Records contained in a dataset
_ _ _ _ _ _ _

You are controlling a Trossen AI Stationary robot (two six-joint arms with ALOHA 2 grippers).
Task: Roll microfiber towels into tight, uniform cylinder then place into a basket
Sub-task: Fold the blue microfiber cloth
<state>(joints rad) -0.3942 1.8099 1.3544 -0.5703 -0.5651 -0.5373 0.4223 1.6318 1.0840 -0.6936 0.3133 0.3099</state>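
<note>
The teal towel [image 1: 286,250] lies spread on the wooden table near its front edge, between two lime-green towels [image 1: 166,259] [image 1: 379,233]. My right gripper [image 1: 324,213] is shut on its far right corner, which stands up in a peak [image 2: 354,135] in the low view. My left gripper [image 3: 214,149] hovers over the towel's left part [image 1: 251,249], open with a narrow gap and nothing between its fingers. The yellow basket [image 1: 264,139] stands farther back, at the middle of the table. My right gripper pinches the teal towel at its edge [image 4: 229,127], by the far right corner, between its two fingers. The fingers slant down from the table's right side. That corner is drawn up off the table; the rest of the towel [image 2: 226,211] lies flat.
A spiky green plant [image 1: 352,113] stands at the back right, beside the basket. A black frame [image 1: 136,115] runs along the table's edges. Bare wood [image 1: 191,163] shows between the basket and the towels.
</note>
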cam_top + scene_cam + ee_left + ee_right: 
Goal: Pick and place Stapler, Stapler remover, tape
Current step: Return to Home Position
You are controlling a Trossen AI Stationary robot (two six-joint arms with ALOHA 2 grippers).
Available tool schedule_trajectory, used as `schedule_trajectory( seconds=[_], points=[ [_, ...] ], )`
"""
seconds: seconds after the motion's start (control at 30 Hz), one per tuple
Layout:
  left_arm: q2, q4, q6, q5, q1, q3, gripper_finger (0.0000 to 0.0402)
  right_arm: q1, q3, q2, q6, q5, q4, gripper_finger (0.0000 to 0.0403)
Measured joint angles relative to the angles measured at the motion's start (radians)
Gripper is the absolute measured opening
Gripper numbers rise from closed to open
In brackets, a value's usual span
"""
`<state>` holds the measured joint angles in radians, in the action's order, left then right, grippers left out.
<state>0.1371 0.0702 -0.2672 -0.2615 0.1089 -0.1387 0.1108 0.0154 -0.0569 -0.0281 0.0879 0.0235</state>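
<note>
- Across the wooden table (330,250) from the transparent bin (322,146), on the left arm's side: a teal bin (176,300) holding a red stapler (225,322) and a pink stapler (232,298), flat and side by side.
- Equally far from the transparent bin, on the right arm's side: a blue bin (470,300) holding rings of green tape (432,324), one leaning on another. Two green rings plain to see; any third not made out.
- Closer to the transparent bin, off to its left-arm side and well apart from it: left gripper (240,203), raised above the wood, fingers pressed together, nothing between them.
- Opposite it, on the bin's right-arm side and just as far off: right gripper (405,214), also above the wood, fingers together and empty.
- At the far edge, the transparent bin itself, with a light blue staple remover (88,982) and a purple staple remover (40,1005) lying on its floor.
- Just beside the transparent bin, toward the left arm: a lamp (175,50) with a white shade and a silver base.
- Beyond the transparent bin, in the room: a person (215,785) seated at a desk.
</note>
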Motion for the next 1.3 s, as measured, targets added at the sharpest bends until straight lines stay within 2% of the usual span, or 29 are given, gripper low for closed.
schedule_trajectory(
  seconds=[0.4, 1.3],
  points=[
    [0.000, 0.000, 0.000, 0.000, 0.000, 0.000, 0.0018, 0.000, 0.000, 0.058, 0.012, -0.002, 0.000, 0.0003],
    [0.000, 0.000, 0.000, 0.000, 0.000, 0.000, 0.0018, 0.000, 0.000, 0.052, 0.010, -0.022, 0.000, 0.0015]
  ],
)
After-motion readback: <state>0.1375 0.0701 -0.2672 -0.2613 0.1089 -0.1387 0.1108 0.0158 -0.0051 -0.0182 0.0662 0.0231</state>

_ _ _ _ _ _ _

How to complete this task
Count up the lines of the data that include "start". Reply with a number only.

Task solution
2